Data records
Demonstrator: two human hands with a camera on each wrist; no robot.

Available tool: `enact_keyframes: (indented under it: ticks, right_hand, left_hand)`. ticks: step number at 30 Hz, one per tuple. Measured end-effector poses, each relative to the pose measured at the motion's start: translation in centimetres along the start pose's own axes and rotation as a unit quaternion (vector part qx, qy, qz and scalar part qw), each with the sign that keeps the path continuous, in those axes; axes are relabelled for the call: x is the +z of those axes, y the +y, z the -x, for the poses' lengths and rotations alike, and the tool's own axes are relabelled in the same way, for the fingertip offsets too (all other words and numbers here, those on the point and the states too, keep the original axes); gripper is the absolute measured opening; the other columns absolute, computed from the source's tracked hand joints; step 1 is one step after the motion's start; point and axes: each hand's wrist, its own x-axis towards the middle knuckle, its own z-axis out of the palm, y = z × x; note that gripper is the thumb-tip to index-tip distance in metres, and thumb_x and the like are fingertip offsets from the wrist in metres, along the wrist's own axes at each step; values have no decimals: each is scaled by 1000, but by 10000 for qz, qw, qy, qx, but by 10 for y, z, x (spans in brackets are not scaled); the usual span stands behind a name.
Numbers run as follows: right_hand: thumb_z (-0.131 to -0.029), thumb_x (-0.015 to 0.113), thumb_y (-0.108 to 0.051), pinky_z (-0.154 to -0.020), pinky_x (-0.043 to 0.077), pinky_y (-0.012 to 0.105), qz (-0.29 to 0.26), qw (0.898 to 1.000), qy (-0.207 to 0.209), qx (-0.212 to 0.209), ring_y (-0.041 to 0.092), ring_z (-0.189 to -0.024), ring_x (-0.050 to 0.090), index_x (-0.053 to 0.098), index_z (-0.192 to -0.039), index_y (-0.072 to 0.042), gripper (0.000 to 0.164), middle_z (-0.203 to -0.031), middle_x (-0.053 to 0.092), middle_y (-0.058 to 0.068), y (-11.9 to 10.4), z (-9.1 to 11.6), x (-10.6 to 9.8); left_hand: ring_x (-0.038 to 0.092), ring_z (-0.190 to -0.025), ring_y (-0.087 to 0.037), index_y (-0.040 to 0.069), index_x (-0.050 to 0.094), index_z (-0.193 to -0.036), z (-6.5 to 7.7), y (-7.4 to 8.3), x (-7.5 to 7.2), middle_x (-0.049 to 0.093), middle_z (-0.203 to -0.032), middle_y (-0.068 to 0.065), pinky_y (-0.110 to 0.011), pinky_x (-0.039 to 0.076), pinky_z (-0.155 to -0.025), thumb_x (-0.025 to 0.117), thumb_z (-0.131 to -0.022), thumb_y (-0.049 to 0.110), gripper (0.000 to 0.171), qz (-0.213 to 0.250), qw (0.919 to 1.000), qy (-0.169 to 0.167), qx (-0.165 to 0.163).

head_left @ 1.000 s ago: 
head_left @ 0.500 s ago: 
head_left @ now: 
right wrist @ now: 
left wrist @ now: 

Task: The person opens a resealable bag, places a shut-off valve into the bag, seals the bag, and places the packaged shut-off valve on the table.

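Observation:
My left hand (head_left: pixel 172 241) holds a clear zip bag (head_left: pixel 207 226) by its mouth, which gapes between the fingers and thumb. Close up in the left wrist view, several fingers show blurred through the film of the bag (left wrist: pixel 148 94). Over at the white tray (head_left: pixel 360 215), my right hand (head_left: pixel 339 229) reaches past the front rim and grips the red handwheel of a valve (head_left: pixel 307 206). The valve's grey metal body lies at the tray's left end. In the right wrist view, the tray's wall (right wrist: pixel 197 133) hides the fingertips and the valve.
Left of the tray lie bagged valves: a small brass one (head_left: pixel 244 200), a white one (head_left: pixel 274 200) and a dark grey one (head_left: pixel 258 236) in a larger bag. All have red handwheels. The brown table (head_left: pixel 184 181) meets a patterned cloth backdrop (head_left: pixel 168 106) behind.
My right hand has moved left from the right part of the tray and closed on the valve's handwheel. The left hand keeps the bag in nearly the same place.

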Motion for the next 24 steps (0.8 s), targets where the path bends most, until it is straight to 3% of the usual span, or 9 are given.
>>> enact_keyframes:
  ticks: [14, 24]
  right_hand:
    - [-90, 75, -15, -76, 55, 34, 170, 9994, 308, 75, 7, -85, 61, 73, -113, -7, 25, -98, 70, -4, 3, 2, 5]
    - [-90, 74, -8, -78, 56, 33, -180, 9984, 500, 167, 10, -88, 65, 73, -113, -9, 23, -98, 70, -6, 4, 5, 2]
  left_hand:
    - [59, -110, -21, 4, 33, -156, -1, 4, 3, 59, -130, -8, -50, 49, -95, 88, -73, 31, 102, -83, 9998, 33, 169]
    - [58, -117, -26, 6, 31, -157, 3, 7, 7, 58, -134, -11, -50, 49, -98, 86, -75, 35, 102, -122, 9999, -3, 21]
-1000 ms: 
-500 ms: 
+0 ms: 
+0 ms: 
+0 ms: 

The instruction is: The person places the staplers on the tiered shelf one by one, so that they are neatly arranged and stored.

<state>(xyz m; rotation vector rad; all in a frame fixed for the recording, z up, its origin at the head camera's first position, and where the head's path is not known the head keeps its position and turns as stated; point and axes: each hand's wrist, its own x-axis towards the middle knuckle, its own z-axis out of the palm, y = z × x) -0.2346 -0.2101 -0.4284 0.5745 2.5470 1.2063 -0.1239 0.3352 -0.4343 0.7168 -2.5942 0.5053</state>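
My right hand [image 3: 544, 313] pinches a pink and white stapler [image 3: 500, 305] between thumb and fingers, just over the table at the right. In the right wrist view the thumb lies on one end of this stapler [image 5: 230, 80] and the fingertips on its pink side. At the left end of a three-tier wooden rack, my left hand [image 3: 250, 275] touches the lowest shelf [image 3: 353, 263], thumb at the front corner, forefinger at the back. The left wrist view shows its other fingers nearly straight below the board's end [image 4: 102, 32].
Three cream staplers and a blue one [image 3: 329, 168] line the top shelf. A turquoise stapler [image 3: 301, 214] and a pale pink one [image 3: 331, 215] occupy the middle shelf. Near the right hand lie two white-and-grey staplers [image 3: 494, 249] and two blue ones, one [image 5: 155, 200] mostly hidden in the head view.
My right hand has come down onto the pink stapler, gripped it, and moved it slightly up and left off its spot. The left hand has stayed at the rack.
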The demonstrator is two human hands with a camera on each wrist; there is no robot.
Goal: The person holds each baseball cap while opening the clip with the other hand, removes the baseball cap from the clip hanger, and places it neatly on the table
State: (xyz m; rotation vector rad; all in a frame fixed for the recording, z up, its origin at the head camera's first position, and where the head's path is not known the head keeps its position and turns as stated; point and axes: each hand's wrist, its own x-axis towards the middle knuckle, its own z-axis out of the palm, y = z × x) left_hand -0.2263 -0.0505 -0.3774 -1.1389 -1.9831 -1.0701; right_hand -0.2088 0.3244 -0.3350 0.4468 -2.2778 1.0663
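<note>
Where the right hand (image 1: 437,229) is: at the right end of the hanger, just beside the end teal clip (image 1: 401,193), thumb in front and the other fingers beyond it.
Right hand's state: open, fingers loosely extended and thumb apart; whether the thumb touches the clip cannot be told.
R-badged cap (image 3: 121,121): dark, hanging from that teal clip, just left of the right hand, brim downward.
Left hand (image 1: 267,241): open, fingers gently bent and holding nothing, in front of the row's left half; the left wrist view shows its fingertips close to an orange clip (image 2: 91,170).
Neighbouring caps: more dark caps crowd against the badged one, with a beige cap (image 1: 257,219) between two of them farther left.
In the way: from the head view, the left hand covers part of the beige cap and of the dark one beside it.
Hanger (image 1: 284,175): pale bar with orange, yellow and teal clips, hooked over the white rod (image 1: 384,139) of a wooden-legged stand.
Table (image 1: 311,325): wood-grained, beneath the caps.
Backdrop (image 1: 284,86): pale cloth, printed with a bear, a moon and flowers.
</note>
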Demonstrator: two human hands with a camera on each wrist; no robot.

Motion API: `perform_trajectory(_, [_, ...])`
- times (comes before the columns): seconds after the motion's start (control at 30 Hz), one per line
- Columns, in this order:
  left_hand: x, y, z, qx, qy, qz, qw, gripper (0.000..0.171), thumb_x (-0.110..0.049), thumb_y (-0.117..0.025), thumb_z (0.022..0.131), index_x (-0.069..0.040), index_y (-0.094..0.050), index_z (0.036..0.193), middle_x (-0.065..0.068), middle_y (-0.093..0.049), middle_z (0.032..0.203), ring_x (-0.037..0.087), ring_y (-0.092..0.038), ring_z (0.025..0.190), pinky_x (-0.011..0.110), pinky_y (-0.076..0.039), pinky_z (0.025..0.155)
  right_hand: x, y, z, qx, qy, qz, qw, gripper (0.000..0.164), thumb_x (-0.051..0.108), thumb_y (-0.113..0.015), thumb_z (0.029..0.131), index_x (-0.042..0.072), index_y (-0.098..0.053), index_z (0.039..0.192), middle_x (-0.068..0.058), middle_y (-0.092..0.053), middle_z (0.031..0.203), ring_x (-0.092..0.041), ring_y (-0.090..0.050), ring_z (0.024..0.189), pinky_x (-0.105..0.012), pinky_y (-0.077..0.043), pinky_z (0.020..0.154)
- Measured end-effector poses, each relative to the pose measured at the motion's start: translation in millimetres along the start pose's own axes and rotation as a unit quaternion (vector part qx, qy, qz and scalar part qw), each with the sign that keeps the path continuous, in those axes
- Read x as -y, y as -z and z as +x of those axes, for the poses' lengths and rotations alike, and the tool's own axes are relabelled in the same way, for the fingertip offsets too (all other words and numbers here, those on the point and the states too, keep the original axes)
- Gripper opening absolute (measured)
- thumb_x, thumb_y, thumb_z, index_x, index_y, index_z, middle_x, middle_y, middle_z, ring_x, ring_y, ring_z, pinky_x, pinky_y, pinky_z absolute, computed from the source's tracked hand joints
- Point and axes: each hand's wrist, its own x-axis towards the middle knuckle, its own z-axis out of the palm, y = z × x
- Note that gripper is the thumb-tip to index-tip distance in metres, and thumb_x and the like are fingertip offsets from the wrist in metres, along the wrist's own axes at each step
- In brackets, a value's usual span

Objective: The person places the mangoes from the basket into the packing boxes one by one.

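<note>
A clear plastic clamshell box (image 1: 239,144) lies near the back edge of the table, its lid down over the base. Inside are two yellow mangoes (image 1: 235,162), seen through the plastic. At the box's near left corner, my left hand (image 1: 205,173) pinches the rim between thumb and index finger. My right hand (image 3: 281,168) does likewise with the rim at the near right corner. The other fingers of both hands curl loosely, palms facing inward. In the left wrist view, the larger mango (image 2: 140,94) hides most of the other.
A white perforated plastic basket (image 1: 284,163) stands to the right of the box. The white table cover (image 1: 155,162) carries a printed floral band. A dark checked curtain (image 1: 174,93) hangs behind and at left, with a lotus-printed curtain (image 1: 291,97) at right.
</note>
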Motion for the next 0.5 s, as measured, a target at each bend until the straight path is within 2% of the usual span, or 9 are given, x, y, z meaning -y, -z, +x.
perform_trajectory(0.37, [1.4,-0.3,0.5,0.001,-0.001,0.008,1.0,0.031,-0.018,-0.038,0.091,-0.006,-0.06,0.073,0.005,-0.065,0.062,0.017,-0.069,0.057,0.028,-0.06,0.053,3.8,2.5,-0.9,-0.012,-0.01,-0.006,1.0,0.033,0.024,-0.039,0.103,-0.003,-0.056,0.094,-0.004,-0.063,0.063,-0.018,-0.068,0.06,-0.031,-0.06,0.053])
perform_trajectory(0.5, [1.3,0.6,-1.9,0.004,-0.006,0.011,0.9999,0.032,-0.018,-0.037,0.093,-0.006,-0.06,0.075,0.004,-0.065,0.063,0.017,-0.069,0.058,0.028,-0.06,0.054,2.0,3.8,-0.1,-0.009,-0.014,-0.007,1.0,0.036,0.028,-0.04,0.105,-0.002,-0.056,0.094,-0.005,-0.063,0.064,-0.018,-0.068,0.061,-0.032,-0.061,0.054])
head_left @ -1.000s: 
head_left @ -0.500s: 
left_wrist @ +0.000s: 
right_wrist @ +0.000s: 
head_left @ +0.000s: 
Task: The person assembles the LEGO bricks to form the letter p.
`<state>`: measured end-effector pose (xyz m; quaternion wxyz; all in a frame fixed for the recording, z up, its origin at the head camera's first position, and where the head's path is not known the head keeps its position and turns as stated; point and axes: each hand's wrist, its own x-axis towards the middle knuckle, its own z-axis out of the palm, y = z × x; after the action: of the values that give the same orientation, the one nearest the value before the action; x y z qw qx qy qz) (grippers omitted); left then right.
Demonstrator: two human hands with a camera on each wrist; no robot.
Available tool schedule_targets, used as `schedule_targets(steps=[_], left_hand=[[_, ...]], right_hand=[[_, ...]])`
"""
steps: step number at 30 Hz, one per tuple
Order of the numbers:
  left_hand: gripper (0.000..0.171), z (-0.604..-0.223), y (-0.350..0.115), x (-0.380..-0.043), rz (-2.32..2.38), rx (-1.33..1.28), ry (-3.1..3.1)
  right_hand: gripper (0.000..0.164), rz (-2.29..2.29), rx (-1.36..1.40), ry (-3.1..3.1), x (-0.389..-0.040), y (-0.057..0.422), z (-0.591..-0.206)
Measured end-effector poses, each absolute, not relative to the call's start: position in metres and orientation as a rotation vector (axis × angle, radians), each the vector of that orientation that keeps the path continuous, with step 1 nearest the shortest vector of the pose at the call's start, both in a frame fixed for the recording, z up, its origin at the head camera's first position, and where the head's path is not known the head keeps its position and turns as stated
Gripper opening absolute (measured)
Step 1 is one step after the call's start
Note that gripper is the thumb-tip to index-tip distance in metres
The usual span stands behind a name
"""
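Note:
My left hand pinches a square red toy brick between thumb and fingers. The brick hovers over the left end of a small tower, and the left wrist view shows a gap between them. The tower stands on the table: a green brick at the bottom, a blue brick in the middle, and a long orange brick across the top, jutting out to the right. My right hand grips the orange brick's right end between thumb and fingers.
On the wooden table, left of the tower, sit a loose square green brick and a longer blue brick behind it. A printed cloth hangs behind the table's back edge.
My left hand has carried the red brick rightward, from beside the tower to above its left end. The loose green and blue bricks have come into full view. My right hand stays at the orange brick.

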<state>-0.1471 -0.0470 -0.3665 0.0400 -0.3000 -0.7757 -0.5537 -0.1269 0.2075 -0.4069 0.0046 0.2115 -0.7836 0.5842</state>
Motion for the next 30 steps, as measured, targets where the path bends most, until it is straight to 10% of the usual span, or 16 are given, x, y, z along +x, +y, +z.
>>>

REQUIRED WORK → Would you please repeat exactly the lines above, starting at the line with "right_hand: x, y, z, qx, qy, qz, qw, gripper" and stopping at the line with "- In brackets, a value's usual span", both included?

SOLUTION TO THIS PROBLEM →
  right_hand: x, y, z, qx, qy, qz, qw, gripper (0.000..0.164), thumb_x (-0.051..0.108), thumb_y (-0.113..0.015), thumb_z (0.029..0.131), index_x (-0.042..0.072), index_y (-0.098..0.053), index_z (0.039..0.192), middle_x (-0.068..0.058), middle_y (-0.092..0.053), middle_z (0.031..0.203), ring_x (-0.092..0.041), ring_y (-0.090..0.050), ring_z (0.024..0.189), pinky_x (-0.105..0.012), pinky_y (-0.077..0.043), pinky_z (0.020..0.154)
- Measured end-effector poses, each relative to the pose measured at the motion's start: translation in millimetres along the start pose's own axes and rotation as a unit quaternion (vector part qx, qy, qz and scalar part qw), each with the sign that keeps the path continuous, in those axes
- Read x as -y, y as -z and z as +x of those axes, for the poses' lengths and rotations alike, and the tool's own axes are relabelled in the same way, for the fingertip offsets too (all other words and numbers here, those on the point and the states too, keep the original axes)
- Gripper opening absolute (measured)
- thumb_x, thumb_y, thumb_z, index_x, index_y, index_z, middle_x, middle_y, middle_z, ring_x, ring_y, ring_z, pinky_x, pinky_y, pinky_z absolute, computed from the source's tracked hand joints
- Point and axes: each hand's wrist, its own x-axis towards the middle knuckle, its own z-axis out of the palm, y = z × x
- Note that gripper is the thumb-tip to index-tip distance in metres, and thumb_x and the like are fingertip offsets from the wrist in metres, along the wrist's own axes at each step
- In brackets, a value's usual span

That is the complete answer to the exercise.